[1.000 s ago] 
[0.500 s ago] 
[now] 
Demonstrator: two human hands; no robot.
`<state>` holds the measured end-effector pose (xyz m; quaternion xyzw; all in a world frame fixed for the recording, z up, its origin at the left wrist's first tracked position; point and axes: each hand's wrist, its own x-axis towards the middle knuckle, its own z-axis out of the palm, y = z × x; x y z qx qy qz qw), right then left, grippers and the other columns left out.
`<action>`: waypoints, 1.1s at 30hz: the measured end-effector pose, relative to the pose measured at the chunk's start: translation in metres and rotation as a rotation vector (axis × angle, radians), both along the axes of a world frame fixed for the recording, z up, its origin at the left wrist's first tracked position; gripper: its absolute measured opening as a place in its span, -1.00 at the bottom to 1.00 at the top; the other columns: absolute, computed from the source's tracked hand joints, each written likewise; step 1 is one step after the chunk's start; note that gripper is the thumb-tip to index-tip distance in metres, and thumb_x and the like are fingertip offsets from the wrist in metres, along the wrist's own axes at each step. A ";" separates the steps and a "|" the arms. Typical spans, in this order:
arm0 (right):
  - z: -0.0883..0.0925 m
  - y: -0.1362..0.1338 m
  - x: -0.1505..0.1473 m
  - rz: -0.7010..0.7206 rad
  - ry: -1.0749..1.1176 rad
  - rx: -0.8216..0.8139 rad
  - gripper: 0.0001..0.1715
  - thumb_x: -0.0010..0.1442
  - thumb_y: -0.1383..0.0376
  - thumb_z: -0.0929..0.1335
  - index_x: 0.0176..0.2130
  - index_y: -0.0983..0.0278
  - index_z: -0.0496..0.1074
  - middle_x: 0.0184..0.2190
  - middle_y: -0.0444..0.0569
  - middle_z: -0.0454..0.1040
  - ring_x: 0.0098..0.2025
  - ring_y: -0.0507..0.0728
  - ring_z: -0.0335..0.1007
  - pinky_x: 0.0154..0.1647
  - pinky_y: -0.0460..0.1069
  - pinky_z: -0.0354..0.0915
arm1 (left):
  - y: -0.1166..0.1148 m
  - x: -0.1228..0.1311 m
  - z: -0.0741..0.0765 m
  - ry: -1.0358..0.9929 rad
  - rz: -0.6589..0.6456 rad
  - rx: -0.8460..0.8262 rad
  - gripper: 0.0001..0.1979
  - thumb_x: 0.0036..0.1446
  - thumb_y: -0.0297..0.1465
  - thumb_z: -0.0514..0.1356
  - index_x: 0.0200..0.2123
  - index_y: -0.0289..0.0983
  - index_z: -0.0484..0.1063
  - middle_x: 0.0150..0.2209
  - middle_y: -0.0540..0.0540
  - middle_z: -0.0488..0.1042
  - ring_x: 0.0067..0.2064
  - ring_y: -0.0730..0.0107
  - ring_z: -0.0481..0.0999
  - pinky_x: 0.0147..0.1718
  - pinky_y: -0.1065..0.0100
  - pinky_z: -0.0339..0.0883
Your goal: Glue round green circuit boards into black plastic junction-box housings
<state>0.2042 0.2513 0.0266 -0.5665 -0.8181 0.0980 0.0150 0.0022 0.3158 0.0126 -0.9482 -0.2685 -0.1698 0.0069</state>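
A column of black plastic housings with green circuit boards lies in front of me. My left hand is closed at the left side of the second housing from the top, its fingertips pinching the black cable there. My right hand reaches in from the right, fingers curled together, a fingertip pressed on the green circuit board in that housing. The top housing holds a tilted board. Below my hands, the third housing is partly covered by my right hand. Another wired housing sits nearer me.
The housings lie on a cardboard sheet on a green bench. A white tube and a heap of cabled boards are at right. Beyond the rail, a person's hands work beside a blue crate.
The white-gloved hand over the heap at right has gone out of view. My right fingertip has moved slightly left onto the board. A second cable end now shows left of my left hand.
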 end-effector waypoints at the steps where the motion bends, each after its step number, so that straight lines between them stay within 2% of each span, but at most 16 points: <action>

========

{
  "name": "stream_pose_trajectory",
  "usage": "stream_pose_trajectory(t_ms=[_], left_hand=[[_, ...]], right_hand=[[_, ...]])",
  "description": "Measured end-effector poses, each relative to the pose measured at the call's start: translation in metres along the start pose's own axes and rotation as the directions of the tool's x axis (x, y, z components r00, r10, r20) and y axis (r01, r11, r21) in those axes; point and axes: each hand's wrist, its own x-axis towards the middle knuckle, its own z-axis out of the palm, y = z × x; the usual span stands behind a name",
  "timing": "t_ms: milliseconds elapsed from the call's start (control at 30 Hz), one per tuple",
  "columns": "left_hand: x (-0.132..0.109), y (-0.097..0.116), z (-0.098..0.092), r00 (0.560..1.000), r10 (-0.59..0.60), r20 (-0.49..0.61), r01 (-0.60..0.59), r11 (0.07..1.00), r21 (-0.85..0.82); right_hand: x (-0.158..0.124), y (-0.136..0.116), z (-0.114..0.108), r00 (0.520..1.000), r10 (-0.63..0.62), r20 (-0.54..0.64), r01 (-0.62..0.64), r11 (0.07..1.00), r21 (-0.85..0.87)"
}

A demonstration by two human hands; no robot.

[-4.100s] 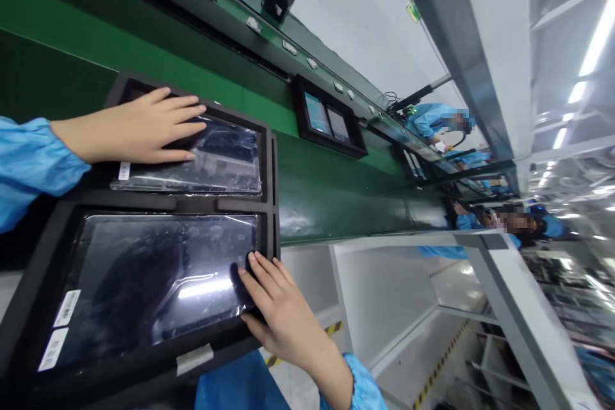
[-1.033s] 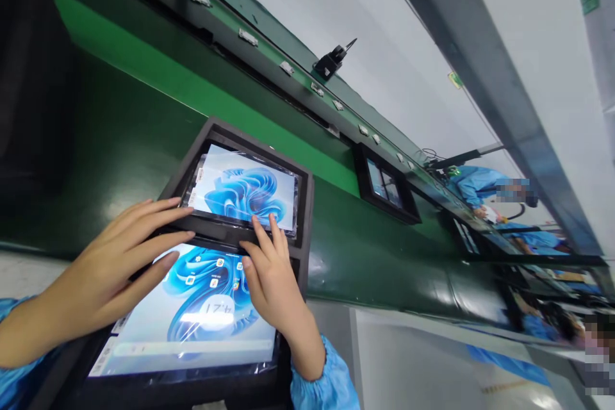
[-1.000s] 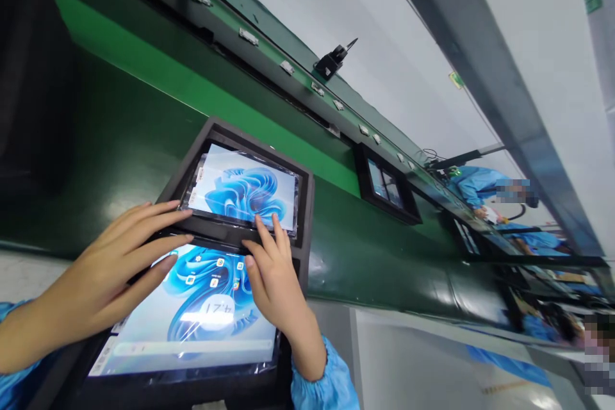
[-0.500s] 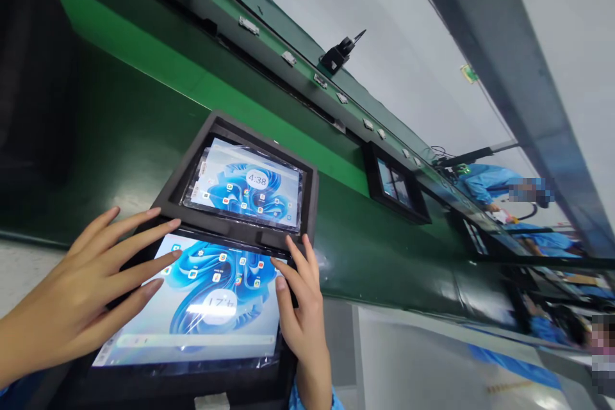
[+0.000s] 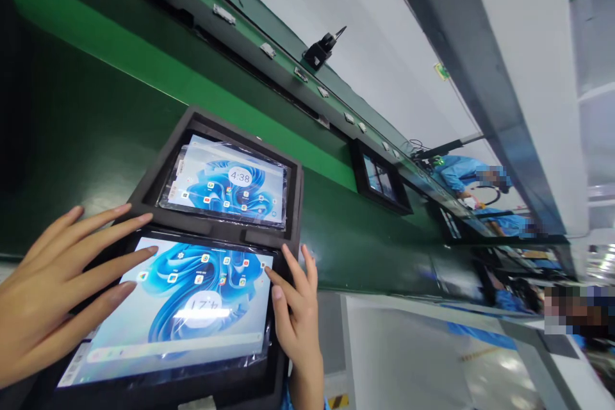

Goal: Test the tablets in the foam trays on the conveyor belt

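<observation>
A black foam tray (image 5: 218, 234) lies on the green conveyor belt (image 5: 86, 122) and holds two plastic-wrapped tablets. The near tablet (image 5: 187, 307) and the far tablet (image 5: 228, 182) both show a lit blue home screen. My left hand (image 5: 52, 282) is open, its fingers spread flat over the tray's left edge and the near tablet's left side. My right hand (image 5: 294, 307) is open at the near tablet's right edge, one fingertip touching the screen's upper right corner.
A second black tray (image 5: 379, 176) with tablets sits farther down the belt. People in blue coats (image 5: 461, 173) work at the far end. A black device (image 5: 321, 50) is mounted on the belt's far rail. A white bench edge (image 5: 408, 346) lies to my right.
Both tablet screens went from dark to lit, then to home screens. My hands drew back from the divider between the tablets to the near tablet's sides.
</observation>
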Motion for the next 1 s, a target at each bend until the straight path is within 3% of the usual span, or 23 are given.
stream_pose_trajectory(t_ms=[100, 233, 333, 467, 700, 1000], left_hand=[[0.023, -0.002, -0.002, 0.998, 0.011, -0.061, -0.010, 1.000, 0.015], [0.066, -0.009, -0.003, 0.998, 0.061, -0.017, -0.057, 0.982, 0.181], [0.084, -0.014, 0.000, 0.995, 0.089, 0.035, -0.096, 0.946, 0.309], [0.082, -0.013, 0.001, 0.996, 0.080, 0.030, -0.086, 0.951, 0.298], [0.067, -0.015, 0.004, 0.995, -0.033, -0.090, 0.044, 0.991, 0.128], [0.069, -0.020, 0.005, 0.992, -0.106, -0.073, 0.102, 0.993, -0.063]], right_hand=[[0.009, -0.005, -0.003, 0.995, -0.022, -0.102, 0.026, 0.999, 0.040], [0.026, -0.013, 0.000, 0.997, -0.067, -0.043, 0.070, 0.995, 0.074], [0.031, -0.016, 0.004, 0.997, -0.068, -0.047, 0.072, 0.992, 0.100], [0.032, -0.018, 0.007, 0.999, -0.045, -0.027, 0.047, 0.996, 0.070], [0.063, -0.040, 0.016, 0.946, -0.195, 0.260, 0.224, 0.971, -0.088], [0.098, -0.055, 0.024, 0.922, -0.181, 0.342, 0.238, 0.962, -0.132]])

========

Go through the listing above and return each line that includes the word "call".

Exercise solution:
  "description": "Measured end-effector poses, each relative to the pose measured at the call's start: translation in metres along the start pose's own axes and rotation as the directions of the tool's x axis (x, y, z components r00, r10, r20) and y axis (r01, r11, r21) in those axes; point and axes: each hand's wrist, its own x-axis towards the middle knuckle, its own z-axis out of the palm, y = z × x; the usual span stands behind a name",
  "timing": "t_ms: milliseconds elapsed from the call's start (control at 30 Hz), one per tuple",

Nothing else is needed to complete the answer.